> [ACTIVITY]:
Whenever a line below includes "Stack", add it to the tally, then give the total and nothing more.

==== LISTED RECORDS

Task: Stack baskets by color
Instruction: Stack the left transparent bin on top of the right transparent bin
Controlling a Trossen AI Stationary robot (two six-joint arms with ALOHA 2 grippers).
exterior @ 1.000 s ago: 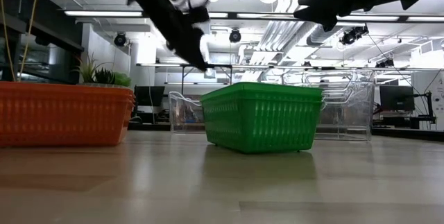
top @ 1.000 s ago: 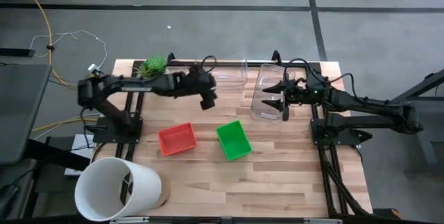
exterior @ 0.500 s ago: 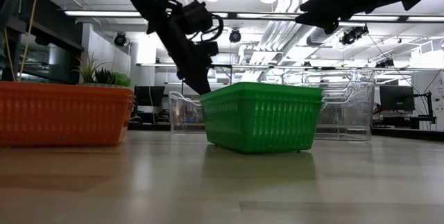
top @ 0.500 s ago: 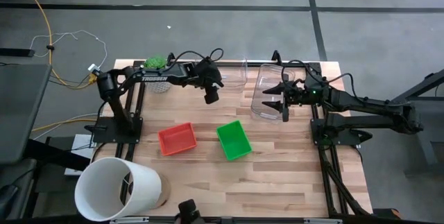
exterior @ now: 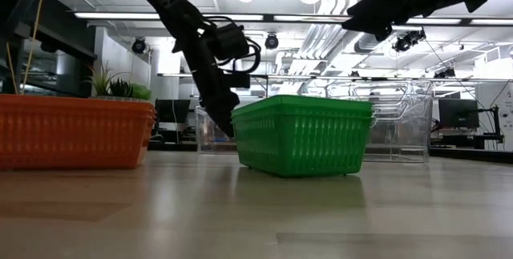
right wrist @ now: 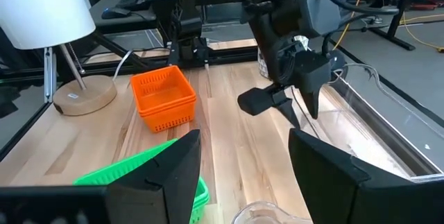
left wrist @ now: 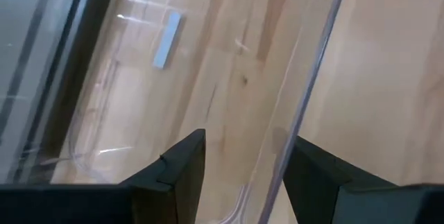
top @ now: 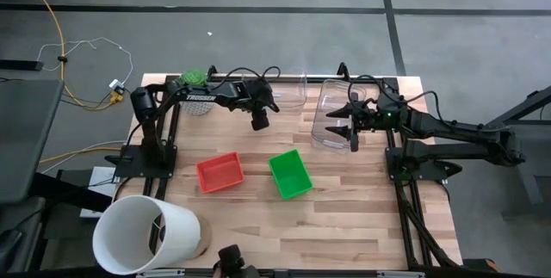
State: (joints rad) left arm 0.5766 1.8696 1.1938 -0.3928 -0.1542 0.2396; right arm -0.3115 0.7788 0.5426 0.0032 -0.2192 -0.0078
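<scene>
A red basket [top: 219,172] and a green basket [top: 289,173] stand side by side, bottoms down, at mid-table. Two clear tubs rest on the table farther back, one at the far middle [top: 285,94] and one on the right [top: 331,116]. My left gripper [top: 258,123] is open and slants down at the near left end of the far-middle tub. In the left wrist view its fingers stand on either side of that tub's clear wall [left wrist: 291,123]; whether they touch it cannot be told. My right gripper [top: 342,123] hangs open, high above the right tub [exterior: 401,119].
A big white bucket [top: 146,235] lies at the near left corner. A small green plant [top: 193,78] stands at the far left. Bare wood lies in front of the two coloured baskets and to their right.
My left gripper has sunk from well above the table to the level of the baskets, by the far-middle clear tub, and has tipped more steeply downward. Its fingers have stayed open. No basket or tub has moved.
</scene>
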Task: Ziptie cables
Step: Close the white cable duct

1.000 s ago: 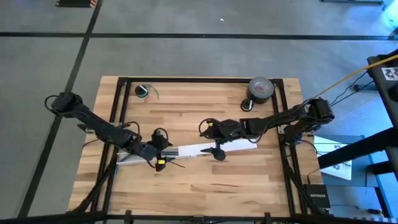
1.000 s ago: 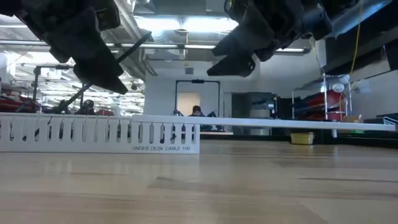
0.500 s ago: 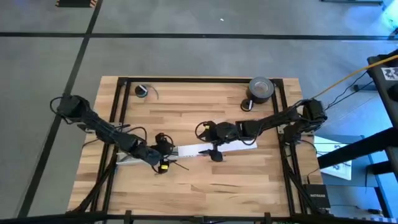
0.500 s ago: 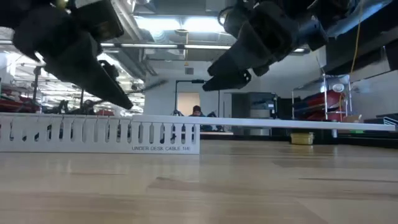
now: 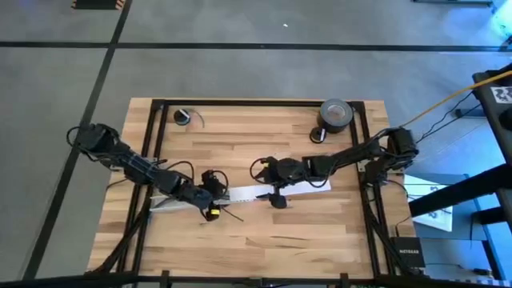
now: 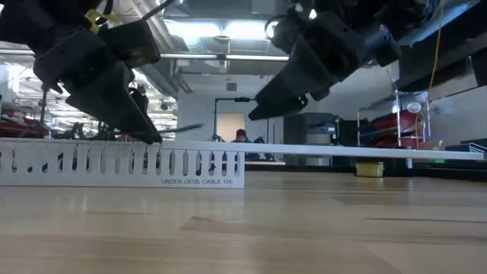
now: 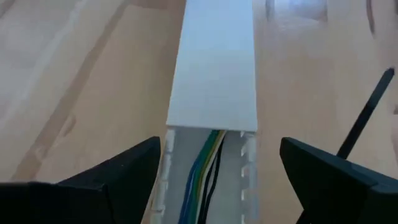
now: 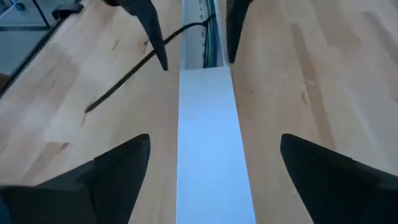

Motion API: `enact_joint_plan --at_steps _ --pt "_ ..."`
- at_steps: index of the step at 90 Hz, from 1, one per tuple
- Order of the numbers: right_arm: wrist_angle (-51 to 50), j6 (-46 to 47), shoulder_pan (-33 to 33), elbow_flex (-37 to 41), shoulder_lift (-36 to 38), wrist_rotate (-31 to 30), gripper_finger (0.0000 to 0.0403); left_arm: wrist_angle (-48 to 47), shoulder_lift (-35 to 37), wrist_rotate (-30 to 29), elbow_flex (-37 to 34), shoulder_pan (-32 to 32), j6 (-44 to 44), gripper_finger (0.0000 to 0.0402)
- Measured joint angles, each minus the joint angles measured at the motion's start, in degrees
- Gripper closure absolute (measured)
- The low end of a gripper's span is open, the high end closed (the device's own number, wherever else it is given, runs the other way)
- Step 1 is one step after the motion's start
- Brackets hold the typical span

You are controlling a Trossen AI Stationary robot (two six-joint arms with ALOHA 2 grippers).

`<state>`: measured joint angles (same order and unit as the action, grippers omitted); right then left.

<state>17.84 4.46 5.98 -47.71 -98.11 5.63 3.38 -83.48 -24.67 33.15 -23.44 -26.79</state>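
Both sets of jaws stand spread wide, holding nothing. The left gripper (image 5: pixel 210 200) hovers over the slotted end of a long white cable duct (image 5: pixel 276 190), its fingers (image 7: pixel 118 174) straddling the open channel. The right gripper (image 5: pixel 274 194) sits over the duct's flat white cover (image 8: pixel 208 143), one finger on each side of it.

The cables (image 7: pixel 202 171) lie inside the open channel (green, blue, yellow and black strands run side by side) and pass under the edge of the cover. The ziptie (image 8: pixel 124 78), a thin black strip, slants beside the left gripper, close to the duct; whether it rests on the wood or hangs from the gripper cannot be told.

The table (image 5: pixel 256 240) is pale butcher-block wood with a black frame. A grey tape roll (image 5: pixel 335 114) sits near its far right corner, a small dark ring (image 5: pixel 183 117) near the far left. Around it the floor is grey concrete with dark lines. In the low view, a workshop with ceiling lights and a doorway (image 6: pixel 230 125) shows behind.
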Motion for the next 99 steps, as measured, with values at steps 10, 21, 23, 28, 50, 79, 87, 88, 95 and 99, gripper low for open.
enact_joint_plan --at_steps 10,21,23,28,50,79,87,88,95,99 --pt "2.46 -0.89 0.00 -0.03 -1.49 0.58 0.0054 0.37 -0.60 0.12 0.00 0.24 -0.16 0.0086" --pt "5.07 -2.17 0.04 -0.06 -2.64 0.89 0.0054 0.30 -1.51 0.44 0.00 0.26 -1.00 0.0086" --pt "5.47 -2.16 0.04 -0.06 -2.91 0.91 0.0054 0.05 -1.52 0.51 0.00 0.26 -1.20 0.0086" --pt "6.75 -2.18 0.04 -0.16 -3.44 0.92 0.0054 0.33 -1.53 0.50 0.00 0.26 -1.54 0.0086" --pt "10.19 -3.51 0.07 -1.34 -7.81 2.11 0.0054 0.35 -1.92 0.34 0.00 0.26 -2.54 0.0086" --pt "11.06 -3.75 0.05 -3.07 -8.69 3.02 0.0054 0.57 -1.90 0.28 0.00 0.26 -2.51 0.0086" --pt "13.47 -3.46 0.72 -3.92 -10.64 2.95 0.0054 0.66 -1.90 0.28 0.02 0.26 -2.64 0.0086" --pt "13.50 -3.45 0.79 -4.12 -10.85 2.91 0.0054 0.58 -1.90 0.28 0.02 0.26 -2.65 0.0086" --pt "11.10 -3.68 0.83 -4.42 -11.59 2.94 0.0054 0.52 -1.90 0.27 0.00 0.26 -2.75 0.0086" --pt "12.32 -3.64 0.83 -5.06 -11.88 2.41 0.0054 0.52 -1.90 0.25 0.01 0.26 -2.75 0.0086"
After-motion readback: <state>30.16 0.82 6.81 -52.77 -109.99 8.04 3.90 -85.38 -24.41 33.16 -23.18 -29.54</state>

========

> [YOUR SOLUTION]:
2